----- MATERIAL SUPPLIED -----

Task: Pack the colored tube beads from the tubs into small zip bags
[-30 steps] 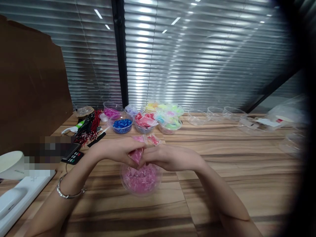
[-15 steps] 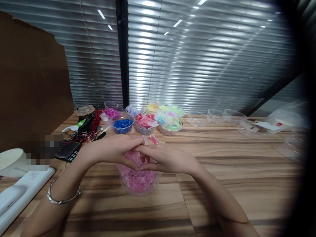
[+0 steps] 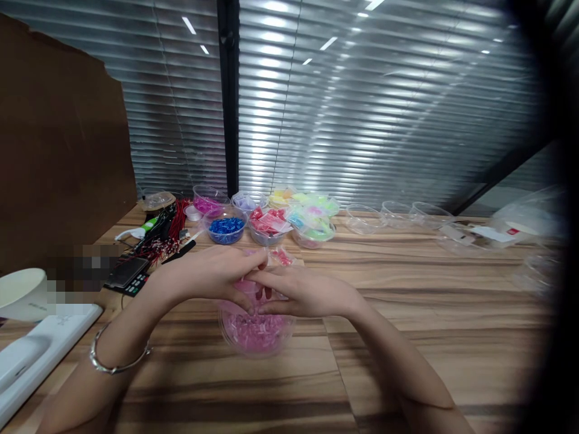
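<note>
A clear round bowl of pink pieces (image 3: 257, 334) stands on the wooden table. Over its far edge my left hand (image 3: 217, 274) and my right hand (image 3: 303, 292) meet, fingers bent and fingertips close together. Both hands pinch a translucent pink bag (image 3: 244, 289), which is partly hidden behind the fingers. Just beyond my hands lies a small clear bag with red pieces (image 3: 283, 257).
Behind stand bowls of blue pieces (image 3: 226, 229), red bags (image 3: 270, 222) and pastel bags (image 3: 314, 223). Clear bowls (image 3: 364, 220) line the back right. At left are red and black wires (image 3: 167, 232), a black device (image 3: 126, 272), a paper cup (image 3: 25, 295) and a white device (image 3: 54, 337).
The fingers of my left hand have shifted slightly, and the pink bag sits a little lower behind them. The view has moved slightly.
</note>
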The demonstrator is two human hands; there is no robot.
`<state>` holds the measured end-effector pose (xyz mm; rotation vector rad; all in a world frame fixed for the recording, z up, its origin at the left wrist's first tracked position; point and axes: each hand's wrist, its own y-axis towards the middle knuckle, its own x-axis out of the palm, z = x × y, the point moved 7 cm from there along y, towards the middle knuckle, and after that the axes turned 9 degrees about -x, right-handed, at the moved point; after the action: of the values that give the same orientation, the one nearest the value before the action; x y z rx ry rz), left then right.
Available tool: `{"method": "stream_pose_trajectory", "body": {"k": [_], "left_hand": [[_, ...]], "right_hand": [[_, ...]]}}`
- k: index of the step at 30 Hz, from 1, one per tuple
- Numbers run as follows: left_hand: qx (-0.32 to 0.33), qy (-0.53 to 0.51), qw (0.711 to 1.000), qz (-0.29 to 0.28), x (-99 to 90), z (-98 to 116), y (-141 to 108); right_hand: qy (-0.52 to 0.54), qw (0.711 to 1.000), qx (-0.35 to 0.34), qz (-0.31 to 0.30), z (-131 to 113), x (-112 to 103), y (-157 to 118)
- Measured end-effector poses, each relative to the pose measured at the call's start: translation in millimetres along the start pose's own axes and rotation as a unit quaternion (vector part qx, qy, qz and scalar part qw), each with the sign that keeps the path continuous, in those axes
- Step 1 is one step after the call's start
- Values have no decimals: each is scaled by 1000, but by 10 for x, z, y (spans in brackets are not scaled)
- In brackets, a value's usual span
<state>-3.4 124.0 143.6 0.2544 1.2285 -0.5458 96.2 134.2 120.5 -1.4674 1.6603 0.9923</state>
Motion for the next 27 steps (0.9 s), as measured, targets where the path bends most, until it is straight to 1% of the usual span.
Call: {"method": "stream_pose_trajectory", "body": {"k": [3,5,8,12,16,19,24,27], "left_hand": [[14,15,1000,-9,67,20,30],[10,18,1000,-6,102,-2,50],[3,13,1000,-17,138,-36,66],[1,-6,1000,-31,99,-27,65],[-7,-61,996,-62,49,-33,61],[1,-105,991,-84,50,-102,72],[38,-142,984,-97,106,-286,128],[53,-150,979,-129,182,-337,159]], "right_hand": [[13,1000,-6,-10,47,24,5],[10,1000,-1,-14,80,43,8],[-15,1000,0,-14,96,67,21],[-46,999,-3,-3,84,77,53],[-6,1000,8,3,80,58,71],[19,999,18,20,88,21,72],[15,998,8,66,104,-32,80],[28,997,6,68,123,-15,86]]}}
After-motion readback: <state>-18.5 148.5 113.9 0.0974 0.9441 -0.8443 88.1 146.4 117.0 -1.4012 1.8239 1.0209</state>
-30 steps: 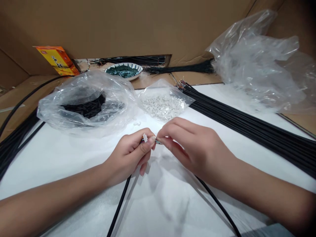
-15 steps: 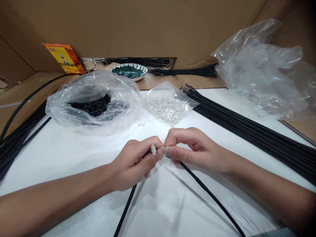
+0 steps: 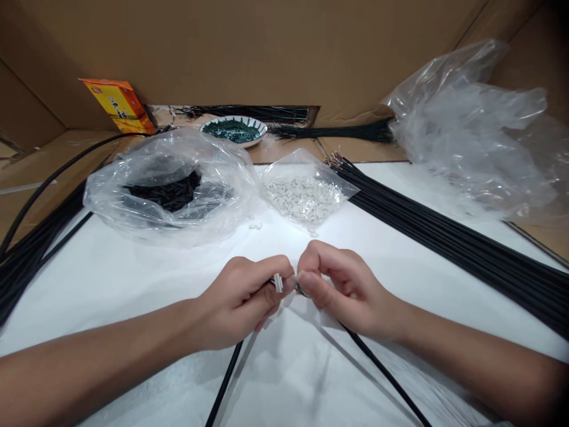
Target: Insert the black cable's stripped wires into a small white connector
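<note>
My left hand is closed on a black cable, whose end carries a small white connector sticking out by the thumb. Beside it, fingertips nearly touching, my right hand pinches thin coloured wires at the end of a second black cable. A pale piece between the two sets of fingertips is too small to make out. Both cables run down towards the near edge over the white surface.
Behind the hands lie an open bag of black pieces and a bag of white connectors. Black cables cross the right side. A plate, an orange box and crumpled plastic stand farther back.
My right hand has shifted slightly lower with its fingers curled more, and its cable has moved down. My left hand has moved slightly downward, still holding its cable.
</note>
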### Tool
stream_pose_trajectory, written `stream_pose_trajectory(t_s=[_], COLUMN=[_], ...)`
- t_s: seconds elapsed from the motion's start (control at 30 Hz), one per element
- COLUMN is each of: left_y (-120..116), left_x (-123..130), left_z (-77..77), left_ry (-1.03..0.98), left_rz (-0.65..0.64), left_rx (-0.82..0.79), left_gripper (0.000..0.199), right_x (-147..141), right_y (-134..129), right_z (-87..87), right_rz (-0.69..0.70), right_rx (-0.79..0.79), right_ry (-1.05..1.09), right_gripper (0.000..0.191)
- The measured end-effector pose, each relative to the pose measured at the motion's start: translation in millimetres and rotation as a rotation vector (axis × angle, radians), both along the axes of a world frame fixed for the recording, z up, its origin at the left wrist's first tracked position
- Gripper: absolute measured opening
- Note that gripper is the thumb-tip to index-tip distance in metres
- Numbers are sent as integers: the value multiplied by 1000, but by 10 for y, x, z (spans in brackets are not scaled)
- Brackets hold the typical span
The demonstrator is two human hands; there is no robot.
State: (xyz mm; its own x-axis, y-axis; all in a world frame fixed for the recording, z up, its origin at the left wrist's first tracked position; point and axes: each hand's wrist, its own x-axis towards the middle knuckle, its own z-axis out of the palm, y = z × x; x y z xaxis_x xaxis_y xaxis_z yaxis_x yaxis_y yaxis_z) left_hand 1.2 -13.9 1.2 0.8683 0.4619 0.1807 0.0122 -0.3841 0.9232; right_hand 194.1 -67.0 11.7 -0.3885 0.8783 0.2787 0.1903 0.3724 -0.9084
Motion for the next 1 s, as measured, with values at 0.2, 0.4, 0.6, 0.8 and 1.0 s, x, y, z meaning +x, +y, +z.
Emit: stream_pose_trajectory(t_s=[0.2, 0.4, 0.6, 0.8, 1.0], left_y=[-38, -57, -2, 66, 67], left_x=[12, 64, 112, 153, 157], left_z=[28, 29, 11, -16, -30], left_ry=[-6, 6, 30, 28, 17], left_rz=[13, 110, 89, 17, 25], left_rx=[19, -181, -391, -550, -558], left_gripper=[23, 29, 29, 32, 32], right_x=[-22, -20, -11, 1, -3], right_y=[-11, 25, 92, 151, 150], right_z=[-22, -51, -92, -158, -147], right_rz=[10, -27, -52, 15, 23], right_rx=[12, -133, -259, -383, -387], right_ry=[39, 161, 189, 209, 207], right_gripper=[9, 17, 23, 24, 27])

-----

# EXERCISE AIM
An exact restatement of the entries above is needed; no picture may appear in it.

# EXERCISE SOLUTION
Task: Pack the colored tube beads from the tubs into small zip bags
[-30 steps] 
[-15 steps] 
[+0 steps] 
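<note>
A clear round bowl of pink pieces (image 3: 257, 334) stands on the wooden table. Over its far edge my left hand (image 3: 217, 274) and my right hand (image 3: 303, 292) meet, fingers bent and fingertips close together. Both hands pinch a translucent pink bag (image 3: 244, 289), which is partly hidden behind the fingers. Just beyond my hands lies a small clear bag with red pieces (image 3: 283, 257).
Behind stand bowls of blue pieces (image 3: 226, 229), red bags (image 3: 270, 222) and pastel bags (image 3: 314, 223). Clear bowls (image 3: 364, 220) line the back right. At left are red and black wires (image 3: 167, 232), a black device (image 3: 126, 272), a paper cup (image 3: 25, 295) and a white device (image 3: 54, 337).
The fingers of my left hand have shifted slightly, and the pink bag sits a little lower behind them. The view has moved slightly.
</note>
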The demonstrator is two human hands; there is no robot.
`<state>` holds the measured end-effector pose (xyz mm; rotation vector rad; all in a world frame fixed for the recording, z up, its origin at the left wrist's first tracked position; point and axes: each hand's wrist, its own y-axis towards the middle knuckle, its own x-axis out of the palm, z = x × y, the point moved 7 cm from there along y, towards the middle knuckle, and after that the axes turned 9 degrees about -x, right-handed, at the moved point; after the action: of the values that give the same orientation, the one nearest the value before the action; x y z rx ry rz), left then right.
Available tool: `{"method": "stream_pose_trajectory", "body": {"k": [_], "left_hand": [[_, ...]], "right_hand": [[_, ...]]}}`
- k: index of the step at 30 Hz, from 1, one per tuple
- Numbers run as follows: left_hand: qx (-0.32 to 0.33), qy (-0.53 to 0.51), qw (0.711 to 1.000), qz (-0.29 to 0.28), x (-99 to 90), z (-98 to 116), y (-141 to 108); right_hand: qy (-0.52 to 0.54), qw (0.711 to 1.000), qx (-0.35 to 0.34), qz (-0.31 to 0.30), z (-131 to 113), x (-112 to 103), y (-157 to 118)
- Measured end-effector poses, each relative to the pose measured at the call's start: translation in millimetres along the start pose's own axes and rotation as a unit quaternion (vector part qx, qy, qz and scalar part qw), each with the sign that keeps the path continuous, in those axes
- Step 1 is one step after the call's start
- Values have no decimals: each is scaled by 1000, but by 10 for x, z, y (spans in brackets are not scaled)
- In brackets, a value's usual span
<state>-3.4 124.0 143.6 0.2544 1.2285 -0.5458 96.2 134.2 120.5 -1.4674 1.6603 0.9923</state>
Motion for the next 27 steps (0.9 s), as measured, targets where the path bends most, until it is straight to 1% of the usual span.
Call: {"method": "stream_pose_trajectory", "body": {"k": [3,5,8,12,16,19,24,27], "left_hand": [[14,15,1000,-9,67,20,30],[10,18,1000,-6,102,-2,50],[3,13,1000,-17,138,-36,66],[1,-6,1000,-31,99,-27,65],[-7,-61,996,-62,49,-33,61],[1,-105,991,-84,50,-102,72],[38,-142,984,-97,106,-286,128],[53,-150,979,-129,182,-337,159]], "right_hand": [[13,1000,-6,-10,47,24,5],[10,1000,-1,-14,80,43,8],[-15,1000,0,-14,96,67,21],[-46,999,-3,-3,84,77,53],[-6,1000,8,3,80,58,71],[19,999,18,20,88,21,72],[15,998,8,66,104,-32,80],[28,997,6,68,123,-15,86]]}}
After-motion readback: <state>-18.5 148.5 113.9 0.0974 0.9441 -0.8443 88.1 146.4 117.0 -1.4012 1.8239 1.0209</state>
-30 steps: 
-15 steps: 
+0 steps: 
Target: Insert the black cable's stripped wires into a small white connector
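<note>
My left hand is closed on a black cable, whose end carries a small white connector sticking out by the thumb. Beside it, fingertips nearly touching, my right hand pinches thin coloured wires at the end of a second black cable. A pale piece between the two sets of fingertips is too small to make out. Both cables run down towards the near edge over the white surface.
Behind the hands lie an open bag of black pieces and a bag of white connectors. Black cables cross the right side. A plate, an orange box and crumpled plastic stand farther back.
My right hand has shifted slightly lower with its fingers curled more, and its cable has moved down. My left hand has moved slightly downward, still holding its cable.
</note>
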### Tool
stream_pose_trajectory, written `stream_pose_trajectory(t_s=[_], COLUMN=[_], ...)`
- t_s: seconds elapsed from the motion's start (control at 30 Hz), one per element
- COLUMN is each of: left_y (-120..116), left_x (-123..130), left_z (-77..77), left_ry (-1.03..0.98), left_rz (-0.65..0.64), left_rx (-0.82..0.79), left_gripper (0.000..0.199), right_x (-147..141), right_y (-134..129), right_z (-87..87), right_rz (-0.69..0.70), right_rx (-0.79..0.79), right_ry (-1.05..1.09), right_gripper (0.000..0.191)
- The measured end-effector pose, each relative to the pose measured at the motion's start: translation in millimetres and rotation as a rotation vector (axis × angle, radians), both along the axes of a world frame fixed for the recording, z up, its origin at the left wrist's first tracked position
- Gripper: absolute measured opening
- Note that gripper is the thumb-tip to index-tip distance in metres
- Numbers are sent as integers: the value multiplied by 1000, but by 10 for y, x, z (spans in brackets are not scaled)
- Brackets hold the typical span
The demonstrator is two human hands; there is no robot.
State: (xyz mm; its own x-axis, y-axis; all in a world frame fixed for the recording, z up, its origin at the left wrist's first tracked position; point and axes: each hand's wrist, its own x-axis towards the middle knuckle, its own z-axis out of the palm, y = z × x; x y z xaxis_x xaxis_y xaxis_z yaxis_x yaxis_y yaxis_z) left_hand 1.2 -13.9 1.2 0.8683 0.4619 0.1807 0.0122 -0.3841 0.9232; right_hand 194.1 -67.0 11.7 -0.3885 0.8783 0.2787 0.1903 0.3724 -0.9084
Motion for the next 1 s, as measured, with values at 0.2, 0.4, 0.6, 0.8 and 1.0 s, x, y, z meaning +x, +y, +z.
Emit: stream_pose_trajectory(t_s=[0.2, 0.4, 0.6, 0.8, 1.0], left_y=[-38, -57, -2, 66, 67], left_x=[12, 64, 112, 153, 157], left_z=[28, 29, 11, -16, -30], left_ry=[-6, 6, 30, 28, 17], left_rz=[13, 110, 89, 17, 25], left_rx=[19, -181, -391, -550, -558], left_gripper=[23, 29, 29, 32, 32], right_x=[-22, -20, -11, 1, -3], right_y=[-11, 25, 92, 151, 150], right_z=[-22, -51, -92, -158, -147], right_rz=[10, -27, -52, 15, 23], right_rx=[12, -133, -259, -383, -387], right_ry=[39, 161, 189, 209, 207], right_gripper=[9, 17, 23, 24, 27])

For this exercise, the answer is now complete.